» Task prompt:
Output only the lines of the entries that follow, starting at the one with "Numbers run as" and running down to the one with "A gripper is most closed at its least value", both included and unchanged.

Top of Input for this task

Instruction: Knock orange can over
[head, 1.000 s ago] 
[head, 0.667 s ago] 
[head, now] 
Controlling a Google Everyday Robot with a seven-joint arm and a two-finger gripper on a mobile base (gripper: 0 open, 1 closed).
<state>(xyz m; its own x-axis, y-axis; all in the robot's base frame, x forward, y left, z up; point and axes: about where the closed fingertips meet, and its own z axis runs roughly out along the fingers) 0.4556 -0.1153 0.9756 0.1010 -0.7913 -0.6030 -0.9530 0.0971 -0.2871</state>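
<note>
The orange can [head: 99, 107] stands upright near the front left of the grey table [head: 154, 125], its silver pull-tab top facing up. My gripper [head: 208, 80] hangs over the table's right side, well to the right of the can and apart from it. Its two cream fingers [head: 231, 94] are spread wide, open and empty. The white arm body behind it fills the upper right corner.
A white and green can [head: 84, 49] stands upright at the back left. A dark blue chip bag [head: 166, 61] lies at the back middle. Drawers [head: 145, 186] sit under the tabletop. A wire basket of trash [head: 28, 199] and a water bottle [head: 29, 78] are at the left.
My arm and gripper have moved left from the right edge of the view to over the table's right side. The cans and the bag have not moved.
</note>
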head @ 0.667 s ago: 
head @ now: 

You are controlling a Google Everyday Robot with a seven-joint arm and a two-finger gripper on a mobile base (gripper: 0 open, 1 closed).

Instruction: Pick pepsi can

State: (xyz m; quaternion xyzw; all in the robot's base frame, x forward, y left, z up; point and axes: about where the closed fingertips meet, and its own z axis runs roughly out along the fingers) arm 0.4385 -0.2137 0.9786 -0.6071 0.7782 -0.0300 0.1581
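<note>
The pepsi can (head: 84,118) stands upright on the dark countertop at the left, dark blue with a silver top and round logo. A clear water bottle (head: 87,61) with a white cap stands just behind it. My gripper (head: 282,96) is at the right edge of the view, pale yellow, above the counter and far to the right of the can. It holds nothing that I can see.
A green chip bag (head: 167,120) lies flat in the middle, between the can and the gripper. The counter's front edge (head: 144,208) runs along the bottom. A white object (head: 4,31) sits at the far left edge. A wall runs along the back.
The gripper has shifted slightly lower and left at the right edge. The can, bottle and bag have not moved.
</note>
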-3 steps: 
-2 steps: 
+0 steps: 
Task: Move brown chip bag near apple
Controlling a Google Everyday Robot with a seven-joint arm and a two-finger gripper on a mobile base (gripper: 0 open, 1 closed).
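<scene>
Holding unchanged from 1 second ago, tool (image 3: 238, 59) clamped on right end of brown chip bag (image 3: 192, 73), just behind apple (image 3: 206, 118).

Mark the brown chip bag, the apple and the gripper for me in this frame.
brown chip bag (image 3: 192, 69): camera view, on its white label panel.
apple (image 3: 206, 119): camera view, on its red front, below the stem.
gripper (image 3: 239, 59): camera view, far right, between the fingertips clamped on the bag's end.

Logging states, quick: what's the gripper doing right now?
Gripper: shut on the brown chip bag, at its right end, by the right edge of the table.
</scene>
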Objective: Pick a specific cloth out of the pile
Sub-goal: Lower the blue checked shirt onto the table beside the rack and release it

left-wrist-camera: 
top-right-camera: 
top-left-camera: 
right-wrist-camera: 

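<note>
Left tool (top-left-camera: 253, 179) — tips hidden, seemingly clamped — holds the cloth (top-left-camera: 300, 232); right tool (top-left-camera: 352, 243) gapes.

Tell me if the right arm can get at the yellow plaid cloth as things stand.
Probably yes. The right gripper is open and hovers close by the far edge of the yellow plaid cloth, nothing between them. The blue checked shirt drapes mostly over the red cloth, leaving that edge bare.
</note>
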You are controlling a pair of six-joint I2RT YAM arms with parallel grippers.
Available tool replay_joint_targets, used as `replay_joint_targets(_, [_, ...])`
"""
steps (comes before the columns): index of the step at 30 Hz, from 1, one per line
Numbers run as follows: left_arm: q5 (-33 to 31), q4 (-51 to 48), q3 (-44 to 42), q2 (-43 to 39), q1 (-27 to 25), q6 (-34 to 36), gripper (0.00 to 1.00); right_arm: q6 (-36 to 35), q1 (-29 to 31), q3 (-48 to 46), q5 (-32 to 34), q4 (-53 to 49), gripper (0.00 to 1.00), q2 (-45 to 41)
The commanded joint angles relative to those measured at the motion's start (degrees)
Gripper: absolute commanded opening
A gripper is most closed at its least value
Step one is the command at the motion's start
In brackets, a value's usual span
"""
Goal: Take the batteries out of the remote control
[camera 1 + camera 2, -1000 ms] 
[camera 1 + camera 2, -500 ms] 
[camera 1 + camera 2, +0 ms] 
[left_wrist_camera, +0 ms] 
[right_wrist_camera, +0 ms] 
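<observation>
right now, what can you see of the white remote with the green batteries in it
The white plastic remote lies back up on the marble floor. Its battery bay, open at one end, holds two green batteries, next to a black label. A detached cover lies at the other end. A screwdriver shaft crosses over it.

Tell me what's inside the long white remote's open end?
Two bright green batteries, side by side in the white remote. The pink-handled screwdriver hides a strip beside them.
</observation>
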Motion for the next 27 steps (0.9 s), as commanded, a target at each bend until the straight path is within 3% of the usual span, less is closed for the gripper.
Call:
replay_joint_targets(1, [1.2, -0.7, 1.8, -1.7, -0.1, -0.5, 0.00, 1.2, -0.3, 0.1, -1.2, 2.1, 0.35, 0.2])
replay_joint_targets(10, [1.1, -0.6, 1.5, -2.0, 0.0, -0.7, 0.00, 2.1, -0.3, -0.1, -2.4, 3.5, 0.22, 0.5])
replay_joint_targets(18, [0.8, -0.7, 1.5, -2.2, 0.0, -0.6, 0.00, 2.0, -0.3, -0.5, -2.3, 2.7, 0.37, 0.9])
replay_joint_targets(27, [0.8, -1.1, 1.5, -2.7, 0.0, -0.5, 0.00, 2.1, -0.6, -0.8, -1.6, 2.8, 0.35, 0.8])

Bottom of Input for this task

» Answer to this exercise:
Numbers run as follows: left_arm: q5 (-33 to 31), q4 (-51 to 48), q3 (-44 to 42), q2 (-43 to 39), q1 (-27 to 25), q6 (-34 to 36), gripper (0.00 to 1.00); right_arm: q6 (-36 to 35), q1 (-29 to 31), q3 (-48 to 46), q5 (-32 to 34), q4 (-53 to 49), gripper (0.00 to 1.00), q2 (-45 to 41)
The commanded joint angles relative to those measured at the motion's start (degrees)
Gripper: absolute commanded opening
A gripper is most closed at its least value

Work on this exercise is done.